Another fascinating article this week, this time from The New York Times (http://www.nytimes.com/2010/09/07/health/views/07mind.html), says that research shows that most of the conventional wisdom about "good study skills" is just plain wrong. The traditional advice given to parents by "experts" include having a quiet, clear designated study space with specific time or achievement goals on a set schedule. In addition, many traditional curricula drill students on one skill until they master it, then move onto the next, etc.
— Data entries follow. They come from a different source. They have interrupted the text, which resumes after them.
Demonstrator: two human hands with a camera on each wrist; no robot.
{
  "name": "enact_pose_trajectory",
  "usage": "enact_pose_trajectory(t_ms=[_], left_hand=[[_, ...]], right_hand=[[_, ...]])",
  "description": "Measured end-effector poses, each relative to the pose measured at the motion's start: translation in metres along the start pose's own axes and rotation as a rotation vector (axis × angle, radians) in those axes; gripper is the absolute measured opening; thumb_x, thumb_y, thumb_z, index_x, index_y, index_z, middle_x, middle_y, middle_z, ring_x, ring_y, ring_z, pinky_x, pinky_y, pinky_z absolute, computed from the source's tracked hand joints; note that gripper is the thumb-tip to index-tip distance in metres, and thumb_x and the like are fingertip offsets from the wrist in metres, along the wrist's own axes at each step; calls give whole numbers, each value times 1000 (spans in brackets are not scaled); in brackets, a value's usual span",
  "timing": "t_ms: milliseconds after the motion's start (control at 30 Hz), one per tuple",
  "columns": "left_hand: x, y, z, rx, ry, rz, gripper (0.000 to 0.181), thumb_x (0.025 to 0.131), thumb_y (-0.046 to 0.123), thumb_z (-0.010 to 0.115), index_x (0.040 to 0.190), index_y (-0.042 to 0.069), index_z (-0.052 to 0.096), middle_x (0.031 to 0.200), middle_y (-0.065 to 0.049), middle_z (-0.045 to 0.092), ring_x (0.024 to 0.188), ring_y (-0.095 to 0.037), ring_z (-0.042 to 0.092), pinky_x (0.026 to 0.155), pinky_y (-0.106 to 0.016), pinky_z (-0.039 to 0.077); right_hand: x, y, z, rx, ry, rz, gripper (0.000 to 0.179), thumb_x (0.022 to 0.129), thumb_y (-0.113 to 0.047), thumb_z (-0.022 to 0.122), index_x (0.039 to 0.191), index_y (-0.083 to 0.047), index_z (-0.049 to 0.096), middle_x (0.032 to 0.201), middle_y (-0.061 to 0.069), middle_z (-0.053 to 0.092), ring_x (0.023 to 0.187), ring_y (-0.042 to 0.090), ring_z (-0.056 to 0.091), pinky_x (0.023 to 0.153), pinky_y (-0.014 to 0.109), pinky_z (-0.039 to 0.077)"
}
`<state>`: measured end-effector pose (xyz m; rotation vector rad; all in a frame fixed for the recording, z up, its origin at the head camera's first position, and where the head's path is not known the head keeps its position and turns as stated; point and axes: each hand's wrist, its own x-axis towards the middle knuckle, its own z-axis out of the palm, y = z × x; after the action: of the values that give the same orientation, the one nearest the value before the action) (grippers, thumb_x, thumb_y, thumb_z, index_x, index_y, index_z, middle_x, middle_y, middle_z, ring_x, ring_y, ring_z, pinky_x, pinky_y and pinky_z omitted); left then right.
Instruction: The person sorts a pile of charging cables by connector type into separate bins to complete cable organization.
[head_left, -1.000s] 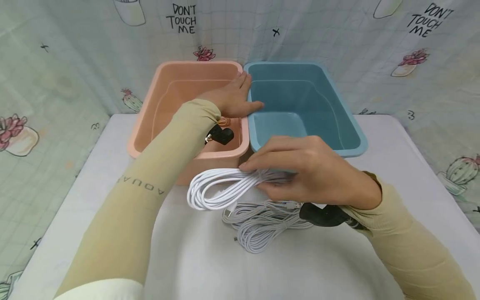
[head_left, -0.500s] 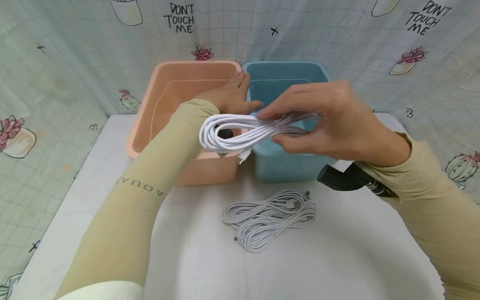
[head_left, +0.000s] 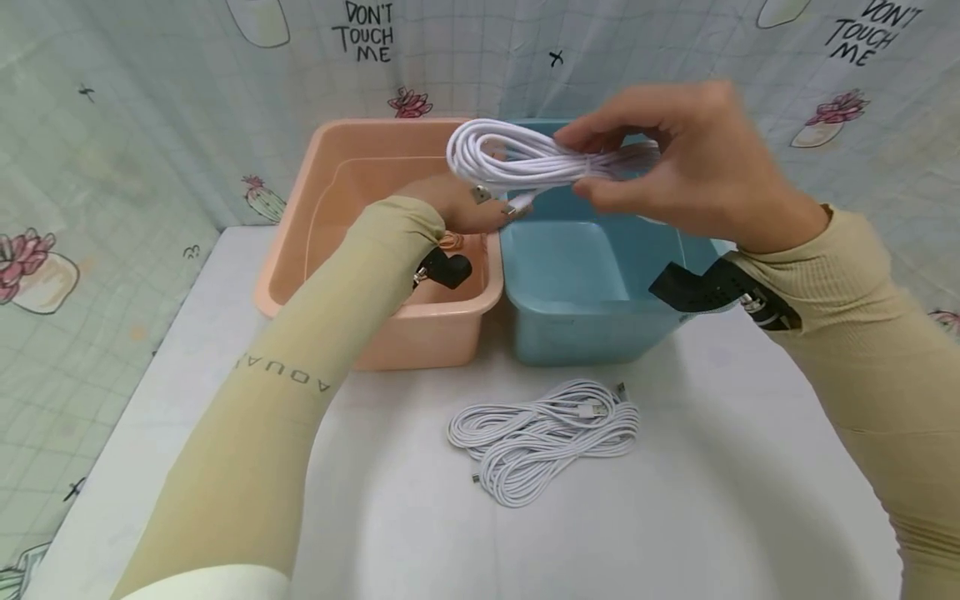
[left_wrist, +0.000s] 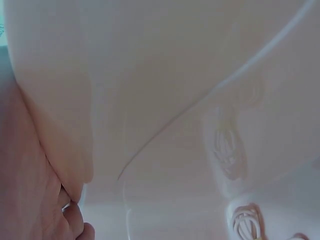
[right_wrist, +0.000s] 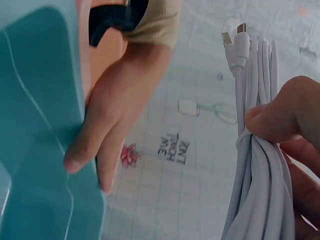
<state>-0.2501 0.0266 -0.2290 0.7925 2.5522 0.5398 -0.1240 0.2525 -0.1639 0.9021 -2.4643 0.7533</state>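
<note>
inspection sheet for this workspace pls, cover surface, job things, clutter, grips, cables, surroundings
surface: flat white tabletop, softly shadowed
job's things: orange rectangular plastic tub on the left, blue rectangular plastic tub beside it
clutter: nothing seen
grips: bare left grip rests where the tubs meet; bare right grip pinches a white coiled cable, off the tabletop
cables: besides that one, a grey-white coiled cable pile lies before the tubs; small cable-like coil inside the orange tub, colour uncertain
surroundings: pale grid-patterned cloth with cactus drawings

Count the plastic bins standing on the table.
2: the peach bin at left in the head view, the blue bin directly beside it at right. The left hand rests where their rims meet.
</note>
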Motion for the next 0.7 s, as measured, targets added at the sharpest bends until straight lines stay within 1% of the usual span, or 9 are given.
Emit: enact_pose_trajectory(t_ms=[67,100,167,233,300,367,500,600,700], left_hand=[[2,3,0,15,20,30,75,100,57,50,163,23,26,169,-5,29,152,-21,35,130,-38,28],[4,4,0,39,22,42,79,101,56,49,165,23,19,172,-5,23,157,-22,28,132,-39,23],[10,4,1,104,55,71,84,102,54,49,168,21,9,176,-6,9,163,-23,15,135,-39,16],[15,4,1,185,54,73,89,103,54,46,168,17,-2,177,-7,-5,165,-24,0,136,-41,8],[17,4,0,238,24,32,94,103,58,41,166,14,-13,175,-5,-20,164,-24,-15,136,-41,0],[17,4,-2,276,-12,-1,97,103,62,36,163,11,-20,172,-6,-28,162,-24,-23,135,-41,-4],[15,3,-4,289,-36,-19,100,103,65,33,161,7,-24,171,-9,-28,162,-25,-23,135,-40,-5],[14,3,-3,280,-29,-12,100,102,65,34,161,7,-24,172,-10,-27,162,-25,-22,135,-39,-4],[14,2,-2,273,-22,-14,100,102,65,34,162,9,-23,173,-9,-25,162,-24,-21,135,-39,-3]], right_hand=[[2,4,0,1,9,40,38,83,2,83,119,-8,78,111,9,78,90,0,58,84,5,48],[3,7,0,-3,12,65,37,84,0,82,120,-8,78,112,9,77,90,0,58,85,5,48],[5,13,1,-17,15,112,36,86,-2,81,121,-9,78,113,9,77,90,0,59,87,5,48],[7,20,2,-28,15,157,36,87,-5,80,122,-9,77,115,8,76,91,0,60,88,5,49],[10,29,5,-33,18,194,36,88,-6,80,123,-9,77,116,9,76,92,1,60,87,5,49],[12,37,7,-37,20,225,36,88,-8,80,124,-9,76,116,10,75,92,1,61,86,5,49],[17,50,11,-38,27,282,36,90,-12,80,125,-12,76,114,7,73,92,2,61,84,5,48],[19,58,13,-36,30,302,36,90,-14,80,126,-12,76,111,3,72,91,2,60,82,5,48],[20,64,16,-38,31,315,37,90,-14,80,126,-12,76,111,3,72,91,2,59,81,6,47]])
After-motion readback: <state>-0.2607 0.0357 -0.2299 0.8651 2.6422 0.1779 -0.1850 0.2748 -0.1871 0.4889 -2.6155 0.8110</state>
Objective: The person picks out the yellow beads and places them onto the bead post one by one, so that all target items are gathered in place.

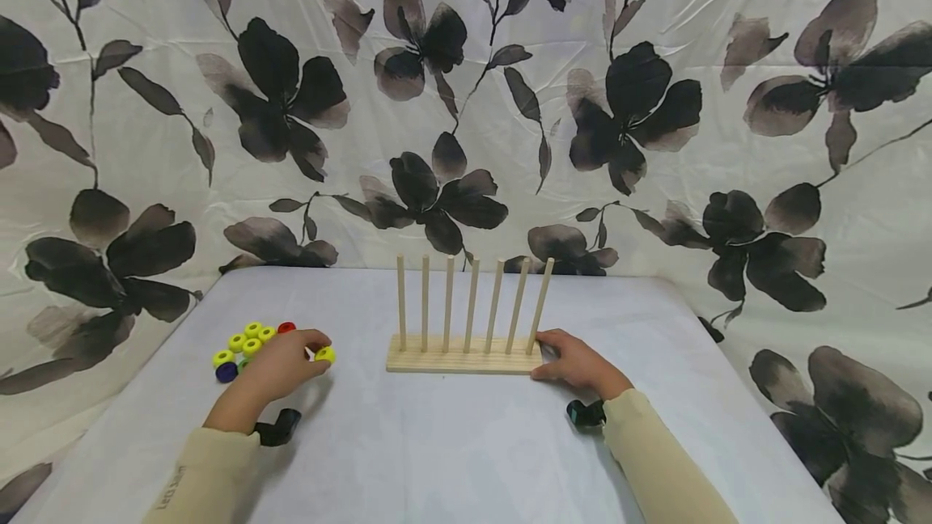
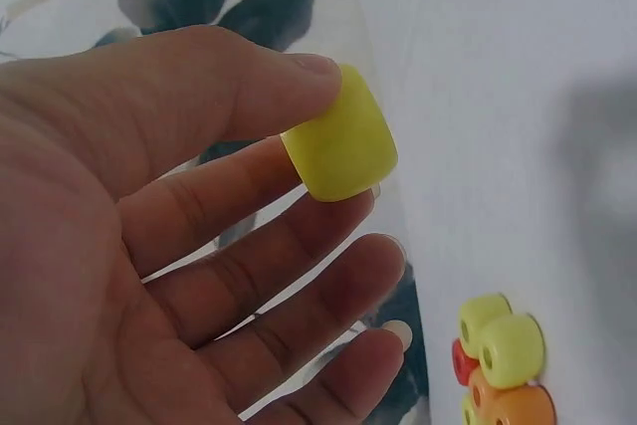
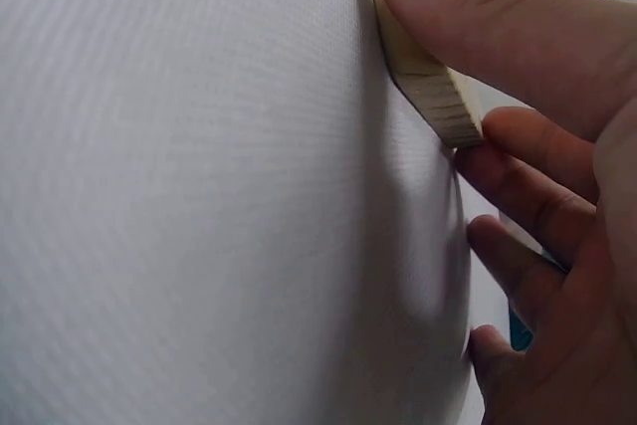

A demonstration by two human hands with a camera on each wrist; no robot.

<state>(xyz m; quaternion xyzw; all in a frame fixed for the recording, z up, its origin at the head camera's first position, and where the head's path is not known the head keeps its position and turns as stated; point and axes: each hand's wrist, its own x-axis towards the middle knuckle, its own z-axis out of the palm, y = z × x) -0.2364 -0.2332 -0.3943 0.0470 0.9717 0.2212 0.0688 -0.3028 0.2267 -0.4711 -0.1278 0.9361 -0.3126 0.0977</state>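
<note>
In the head view my left hand (image 1: pixel 280 364) is above the table at the left. Its thumb and fingertips pinch a yellow bead (image 2: pixel 346 138), rounded and barrel-like in the left wrist view; the other fingers are spread below. My right hand (image 1: pixel 577 362) grips the right end of a wooden peg stand (image 1: pixel 462 363), thumb on the front edge and fingers behind. The right wrist view shows the thumb along the corner of the stand's base (image 3: pixel 418 52). Several upright pegs stand in a row on it, with no beads on them.
Beside and partly behind the left hand lies a cluster of beads: several yellow ones (image 1: pixel 252 347), a red one (image 1: pixel 286 327), a dark blue one (image 1: pixel 226 372) and a mostly hidden green one. The white table (image 1: pixel 437 451) ends at a flower-patterned cloth (image 1: pixel 510 136).
</note>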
But the scientific studies show that such technique not only do not improve student performance--they actually diminish it! For example, in one study where students were given material to study in two separate areas (one closed and cluttered, the other with a window to the outside), they did significantly better in remembering the information than those who had the same two study periods, but both in the same room. Likewise, studies show that when study time is broken up, such as half an hour this week, then half an hour next week, rather than one hour at a time, students retain much more of the information. Finally, studies show that mixing together different types of problems together, rather than studying them sequentially (for example, doing a sheet where addition, subtraction, multiplication, and division problems are all mixed up, rather then doing 10 problems on addition, then 10 on subtraction, etc.) produces dramatically better results. One study cited by the article involved fourth-graders working on four separate equations measuring different dimensions of a prism. The students who worked mixed problem sets, where they were solving problems with all four equations grouped together, achieved an average score of 77% when tested on the material; the students who studied each equation separately only had an average score of only 36%. That is, the mixed set students did TWICE as well as the isolated problem set students. And those kinds of differences between results have been demonstrated among many different age groups, from primary school students through adults.
So what should parents be doing, at least according to these studies? Mix it up. Instead of long marathon study sessions, break the work into several smaller subsets, and do those subsets at different times and different places. Don't work solely on multiple long division problems, or identifying only nouns, or studying only Picasso. Mix in some related concepts, like identifying works by other artists of the same time period such as Matisse or Braque, or cover all the parts of speech at once. And don't feel confined to "the study area"; move your working time around to the kitchen table, the library, the outside.